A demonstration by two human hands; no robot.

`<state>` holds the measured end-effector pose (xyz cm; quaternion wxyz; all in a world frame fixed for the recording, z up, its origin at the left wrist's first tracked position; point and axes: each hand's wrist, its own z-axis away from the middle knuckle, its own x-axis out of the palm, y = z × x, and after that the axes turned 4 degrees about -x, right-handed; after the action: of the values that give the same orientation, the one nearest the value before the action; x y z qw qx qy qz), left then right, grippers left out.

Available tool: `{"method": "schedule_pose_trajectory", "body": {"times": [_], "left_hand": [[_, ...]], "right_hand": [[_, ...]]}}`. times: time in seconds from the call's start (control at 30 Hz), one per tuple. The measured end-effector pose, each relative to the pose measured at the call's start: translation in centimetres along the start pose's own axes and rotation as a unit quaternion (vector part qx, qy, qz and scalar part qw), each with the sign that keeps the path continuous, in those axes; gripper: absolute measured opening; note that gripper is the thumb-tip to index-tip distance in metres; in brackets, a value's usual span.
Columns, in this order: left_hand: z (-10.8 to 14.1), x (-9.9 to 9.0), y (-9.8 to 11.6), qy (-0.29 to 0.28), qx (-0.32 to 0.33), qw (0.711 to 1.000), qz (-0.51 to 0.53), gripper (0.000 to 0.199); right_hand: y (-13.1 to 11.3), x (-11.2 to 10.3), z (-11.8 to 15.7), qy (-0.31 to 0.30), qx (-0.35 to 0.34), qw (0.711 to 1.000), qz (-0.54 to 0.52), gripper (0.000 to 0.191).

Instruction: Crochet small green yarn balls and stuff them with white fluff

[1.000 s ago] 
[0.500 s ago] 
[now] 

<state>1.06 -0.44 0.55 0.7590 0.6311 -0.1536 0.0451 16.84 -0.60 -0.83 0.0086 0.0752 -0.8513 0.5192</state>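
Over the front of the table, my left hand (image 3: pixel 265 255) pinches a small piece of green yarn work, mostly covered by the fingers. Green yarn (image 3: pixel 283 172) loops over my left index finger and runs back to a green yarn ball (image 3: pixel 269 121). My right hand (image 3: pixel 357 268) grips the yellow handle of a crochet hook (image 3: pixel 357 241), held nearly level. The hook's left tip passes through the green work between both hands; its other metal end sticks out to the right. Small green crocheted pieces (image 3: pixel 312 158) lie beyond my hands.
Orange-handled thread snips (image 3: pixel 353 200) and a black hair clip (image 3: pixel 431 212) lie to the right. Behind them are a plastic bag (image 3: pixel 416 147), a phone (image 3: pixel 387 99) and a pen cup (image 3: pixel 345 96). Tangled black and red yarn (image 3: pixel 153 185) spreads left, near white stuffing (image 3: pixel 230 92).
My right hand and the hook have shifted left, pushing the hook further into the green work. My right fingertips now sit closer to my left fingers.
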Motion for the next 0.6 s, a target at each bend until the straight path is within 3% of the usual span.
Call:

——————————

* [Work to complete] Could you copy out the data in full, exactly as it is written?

* [Answer to this exercise]
A demonstration by two human hands; no robot.

`<state>` holds the measured end-effector pose (xyz cm; quaternion wxyz; all in a world frame fixed for the recording, z up, its origin at the left wrist's first tracked position; point and axes: each hand's wrist, its own z-axis away from the middle knuckle, its own x-axis out of the palm, y = z × x, and after that the axes turned 4 degrees about -x, right-handed; after the action: of the values that give the same orientation, the one nearest the value before the action; x y z qw qx qy qz), left then right, grippers left out.

Available tool: `{"method": "schedule_pose_trajectory", "body": {"times": [_], "left_hand": [[_, ...]], "right_hand": [[_, ...]]}}`. times: time in seconds from the call's start (control at 30 Hz), one per tuple. The measured end-effector pose, each relative to the pose measured at the call's start: translation in centimetres along the start pose's own axes and rotation as a unit quaternion (vector part qx, qy, qz and scalar part qw), each with the sign that keeps the path continuous, in those axes; gripper: absolute measured opening; note that gripper is the thumb-tip to index-tip distance in metres; in brackets, a value's usual span.
Columns, in this order: left_hand: z (-10.8 to 14.1), x (-9.9 to 9.0), y (-9.8 to 11.6), qy (-0.29 to 0.28), qx (-0.32 to 0.33), qw (0.711 to 1.000), qz (-0.51 to 0.53), gripper (0.000 to 0.199); right_hand: y (-13.1 to 11.3), x (-11.2 to 10.3), z (-11.8 to 15.7), qy (-0.31 to 0.30), qx (-0.35 to 0.34), qw (0.711 to 1.000), qz (-0.54 to 0.52), gripper (0.000 to 0.191).

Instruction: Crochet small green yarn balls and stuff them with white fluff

[1.000 s ago] 
[0.500 s ago] 
[now] 

<state>1.06 -0.44 0.55 0.7590 0.6311 -0.1536 0.0451 16.84 -0.60 -0.83 0.0086 0.0752 -0.8513 0.5192</state>
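Over the front of the table, my left hand (image 3: pixel 265 255) pinches a small piece of green yarn work, mostly covered by the fingers. Green yarn (image 3: pixel 283 172) loops over my left index finger and runs back to a green yarn ball (image 3: pixel 269 121). My right hand (image 3: pixel 357 268) grips the yellow handle of a crochet hook (image 3: pixel 357 241), held nearly level. The hook's left tip passes through the green work between both hands; its other metal end sticks out to the right. Small green crocheted pieces (image 3: pixel 312 158) lie beyond my hands.
Orange-handled thread snips (image 3: pixel 353 200) and a black hair clip (image 3: pixel 431 212) lie to the right. Behind them are a plastic bag (image 3: pixel 416 147), a phone (image 3: pixel 387 99) and a pen cup (image 3: pixel 345 96). Tangled black and red yarn (image 3: pixel 153 185) spreads left, near white stuffing (image 3: pixel 230 92).
My right hand and the hook have shifted left, pushing the hook further into the green work. My right fingertips now sit closer to my left fingers.
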Motion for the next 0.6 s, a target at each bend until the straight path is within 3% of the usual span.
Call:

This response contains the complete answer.